K & T Meats est ma boucherie préférée sur Broadway, à Astoria. Elle ressemble à celles de Vitez, de Maglai, et d’autres petites villes bosniaques. Sauf qu’elle est détenue conjointement par six ou sept immigrants grecs et roumains, qui, en plus de l’anglais, parlent, telle la viande hachée elle-même, un hachage de toutes les langues balkaniques, plus le hongrois, les recettes de viande de leurs clients, les produits et les aliments venant de là.
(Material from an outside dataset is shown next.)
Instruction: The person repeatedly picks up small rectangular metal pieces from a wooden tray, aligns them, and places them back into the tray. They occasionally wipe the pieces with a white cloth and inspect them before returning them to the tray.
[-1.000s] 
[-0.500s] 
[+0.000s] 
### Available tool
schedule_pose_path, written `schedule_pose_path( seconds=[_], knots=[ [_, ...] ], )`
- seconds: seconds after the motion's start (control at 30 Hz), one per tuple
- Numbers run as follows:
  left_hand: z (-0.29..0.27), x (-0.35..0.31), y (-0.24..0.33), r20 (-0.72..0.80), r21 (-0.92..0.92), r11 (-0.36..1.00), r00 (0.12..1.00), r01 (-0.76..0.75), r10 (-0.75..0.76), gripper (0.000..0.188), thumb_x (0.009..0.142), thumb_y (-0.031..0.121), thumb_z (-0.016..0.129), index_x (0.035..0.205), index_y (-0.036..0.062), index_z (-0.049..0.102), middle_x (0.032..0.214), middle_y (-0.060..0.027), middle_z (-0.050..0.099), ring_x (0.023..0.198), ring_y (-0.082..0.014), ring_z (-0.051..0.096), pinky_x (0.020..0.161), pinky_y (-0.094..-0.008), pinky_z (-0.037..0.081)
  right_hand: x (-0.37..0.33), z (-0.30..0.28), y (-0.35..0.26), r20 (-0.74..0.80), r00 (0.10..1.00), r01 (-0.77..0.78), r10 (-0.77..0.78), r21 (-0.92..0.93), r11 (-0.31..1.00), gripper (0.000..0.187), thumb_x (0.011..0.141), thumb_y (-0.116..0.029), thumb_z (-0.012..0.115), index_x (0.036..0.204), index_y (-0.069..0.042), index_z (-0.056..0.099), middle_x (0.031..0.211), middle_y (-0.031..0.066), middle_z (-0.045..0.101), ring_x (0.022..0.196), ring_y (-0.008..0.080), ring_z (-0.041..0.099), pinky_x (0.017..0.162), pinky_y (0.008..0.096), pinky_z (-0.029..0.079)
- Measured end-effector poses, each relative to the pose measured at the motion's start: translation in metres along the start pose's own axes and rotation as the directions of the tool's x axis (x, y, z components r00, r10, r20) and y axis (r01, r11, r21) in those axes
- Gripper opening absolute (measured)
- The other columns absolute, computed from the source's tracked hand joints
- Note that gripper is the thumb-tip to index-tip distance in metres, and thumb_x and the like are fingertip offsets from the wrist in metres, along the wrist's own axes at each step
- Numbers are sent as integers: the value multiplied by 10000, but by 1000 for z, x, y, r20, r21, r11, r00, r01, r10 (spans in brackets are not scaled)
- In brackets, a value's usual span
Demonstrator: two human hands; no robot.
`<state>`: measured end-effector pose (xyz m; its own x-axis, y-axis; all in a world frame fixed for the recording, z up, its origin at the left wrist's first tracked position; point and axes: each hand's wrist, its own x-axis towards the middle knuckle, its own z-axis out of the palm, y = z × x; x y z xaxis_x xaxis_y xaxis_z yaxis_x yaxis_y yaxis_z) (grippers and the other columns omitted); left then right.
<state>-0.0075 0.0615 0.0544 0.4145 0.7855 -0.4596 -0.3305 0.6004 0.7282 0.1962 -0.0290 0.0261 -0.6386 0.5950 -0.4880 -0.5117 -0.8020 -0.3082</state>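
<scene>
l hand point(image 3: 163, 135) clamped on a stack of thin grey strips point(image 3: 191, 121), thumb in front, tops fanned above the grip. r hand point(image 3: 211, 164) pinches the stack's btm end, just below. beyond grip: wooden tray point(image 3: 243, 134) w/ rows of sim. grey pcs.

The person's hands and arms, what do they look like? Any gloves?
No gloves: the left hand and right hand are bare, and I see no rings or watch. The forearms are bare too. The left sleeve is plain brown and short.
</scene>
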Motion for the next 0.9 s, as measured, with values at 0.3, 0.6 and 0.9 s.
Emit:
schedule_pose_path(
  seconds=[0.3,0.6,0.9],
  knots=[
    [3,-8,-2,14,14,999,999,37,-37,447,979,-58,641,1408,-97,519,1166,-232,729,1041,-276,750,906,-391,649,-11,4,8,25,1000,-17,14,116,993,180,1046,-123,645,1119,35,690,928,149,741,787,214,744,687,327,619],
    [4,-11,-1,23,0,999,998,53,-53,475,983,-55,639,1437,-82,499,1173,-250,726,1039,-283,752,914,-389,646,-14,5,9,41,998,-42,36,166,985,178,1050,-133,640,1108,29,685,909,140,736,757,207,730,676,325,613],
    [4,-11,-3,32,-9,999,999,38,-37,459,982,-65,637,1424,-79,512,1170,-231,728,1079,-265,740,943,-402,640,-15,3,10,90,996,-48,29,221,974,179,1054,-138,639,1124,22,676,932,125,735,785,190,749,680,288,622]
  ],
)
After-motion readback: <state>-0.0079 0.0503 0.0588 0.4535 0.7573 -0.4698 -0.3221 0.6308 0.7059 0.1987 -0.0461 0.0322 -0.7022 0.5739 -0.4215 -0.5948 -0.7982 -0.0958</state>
Tous sont là depuis que le magasin a ouvert en 1983, comme je l’ai découvert à partir du Polaroid et des coupures de journaux scotchés à la paroi de verre autour de la cage du caissier, où une vieille femme silencieuse est toujours assise, avec des lunettes épaisses et une expression ennuyée en permanence sur son visage.

Toute leur vie sociale prend place derrière le comptoir et ses tranches de viande fraîche, sous des guirlandes de saucisses et de viande fumée suspendues en lignes au plafond. Tous sauf un sont là tous les jours ouvrables, les mêmes depuis près de trente ans, de 10h à 18h, dimanches compris. Chacun part chaque année, par rotation, deux mois dans les Balkans, d’où il reviendra avec de nouvelles rides et des cheveux blancs de son vieux pays, qui, autrement, resteraient inaperçus de ses collègues et des clients qui vieillissent jour après jour avec la boutique.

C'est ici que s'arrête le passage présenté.